- **Source data**:
=== Section Start ===

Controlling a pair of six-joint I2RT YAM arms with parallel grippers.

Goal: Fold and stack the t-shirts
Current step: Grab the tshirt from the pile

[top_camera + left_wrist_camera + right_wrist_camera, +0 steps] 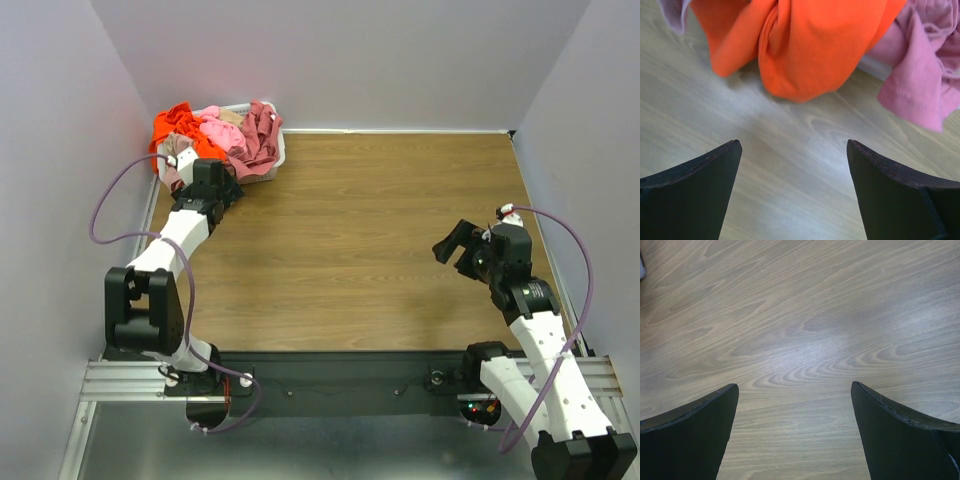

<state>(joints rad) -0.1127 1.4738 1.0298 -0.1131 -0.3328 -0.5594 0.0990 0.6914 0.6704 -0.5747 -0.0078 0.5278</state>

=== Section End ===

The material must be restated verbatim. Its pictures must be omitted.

Controlling a pair of six-joint I2RT YAM arms with parallel grippers.

Goal: Fold and stack the t-shirts
Current step: Grab the tshirt from the pile

[top_camera + left_wrist_camera + right_wrist_camera, +0 steps] 

<state>(joints rad) -0.1127 1.4738 1.0298 -0.1131 -0.3328 -0.5594 0.0990 0.6914 0.6704 -0.5747 -0.0078 0.5278</state>

Nothing remains to be added to the answer.